Required action
The exercise calls for a faithful copy of all the data.

Exercise data
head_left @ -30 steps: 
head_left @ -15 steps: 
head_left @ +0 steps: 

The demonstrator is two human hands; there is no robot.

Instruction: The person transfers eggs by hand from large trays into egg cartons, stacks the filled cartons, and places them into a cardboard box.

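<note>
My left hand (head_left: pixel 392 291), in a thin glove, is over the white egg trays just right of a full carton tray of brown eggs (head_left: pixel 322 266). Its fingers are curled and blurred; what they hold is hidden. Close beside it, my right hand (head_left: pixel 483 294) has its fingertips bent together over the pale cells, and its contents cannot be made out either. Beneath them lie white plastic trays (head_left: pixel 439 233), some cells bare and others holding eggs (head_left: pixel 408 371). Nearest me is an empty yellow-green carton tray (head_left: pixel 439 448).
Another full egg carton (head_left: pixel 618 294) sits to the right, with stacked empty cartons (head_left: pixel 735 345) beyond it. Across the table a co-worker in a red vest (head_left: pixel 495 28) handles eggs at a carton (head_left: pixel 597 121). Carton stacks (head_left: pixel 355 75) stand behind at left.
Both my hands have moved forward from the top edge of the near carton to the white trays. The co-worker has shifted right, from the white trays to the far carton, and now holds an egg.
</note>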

Output for this task
head_left @ -30 steps: 
head_left @ -15 steps: 
head_left @ +0 steps: 

The demonstrator is two human hands; there is no robot.

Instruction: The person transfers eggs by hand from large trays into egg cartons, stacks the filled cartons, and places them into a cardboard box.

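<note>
My left hand (head_left: pixel 392 291), in a thin glove, is over the white egg trays just right of a full carton tray of brown eggs (head_left: pixel 322 266). Its fingers are curled and blurred; what they hold is hidden. Close beside it, my right hand (head_left: pixel 483 294) has its fingertips bent together over the pale cells, and its contents cannot be made out either. Beneath them lie white plastic trays (head_left: pixel 439 233), some cells bare and others holding eggs (head_left: pixel 408 371). Nearest me is an empty yellow-green carton tray (head_left: pixel 439 448).
Another full egg carton (head_left: pixel 618 294) sits to the right, with stacked empty cartons (head_left: pixel 735 345) beyond it. Across the table a co-worker in a red vest (head_left: pixel 495 28) handles eggs at a carton (head_left: pixel 597 121). Carton stacks (head_left: pixel 355 75) stand behind at left.
Both my hands have moved forward from the top edge of the near carton to the white trays. The co-worker has shifted right, from the white trays to the far carton, and now holds an egg.
</note>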

Work on this exercise is finished, so nothing remains.